--- Work to complete ---
Please transcribe the listing that follows exactly; images are to be excluded.

----------

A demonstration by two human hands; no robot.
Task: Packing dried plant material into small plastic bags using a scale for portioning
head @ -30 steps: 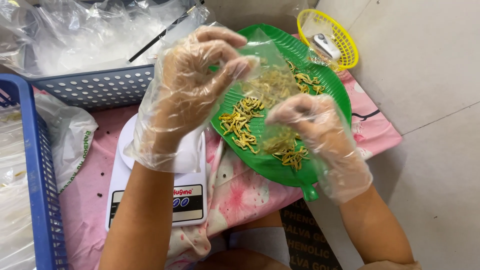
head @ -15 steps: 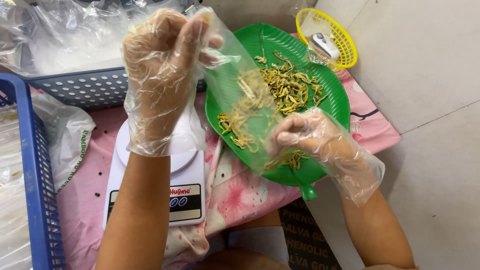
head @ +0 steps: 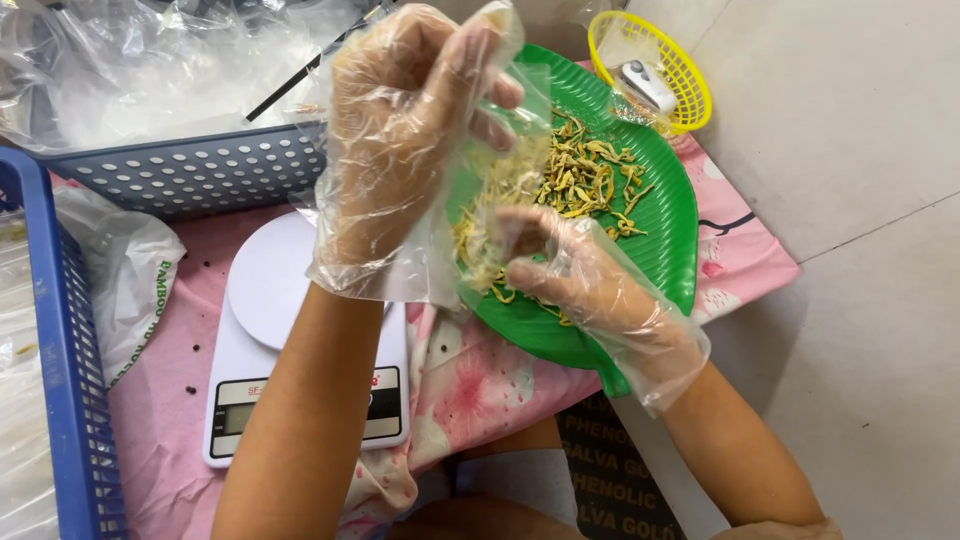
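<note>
Clear plastic bag (head: 495, 190) pinched between left hand (head: 400, 130) above and right hand (head: 560, 265) below, over green tray (head: 665, 215)

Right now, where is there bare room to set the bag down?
The scale platform left of the left hand is bare. So is the pink cloth between scale and green tray, and the tray's right half. Crowded: the tray's middle under the bag and right hand, strewn with yellow strips, and the yellow basket.
</note>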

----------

--- Output of the task ---
A demonstration by two human hands; no robot.
Task: Packing dried plant material into small plastic bags using a scale for portioning
head @ -30 steps: 
head @ -15 steps: 
head @ +0 steps: 
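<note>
Clear plastic bag (head: 495, 190) pinched between left hand (head: 400, 130) above and right hand (head: 560, 265) below, over green tray (head: 665, 215)

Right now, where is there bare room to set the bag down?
The scale platform left of the left hand is bare. So is the pink cloth between scale and green tray, and the tray's right half. Crowded: the tray's middle under the bag and right hand, strewn with yellow strips, and the yellow basket.
</note>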

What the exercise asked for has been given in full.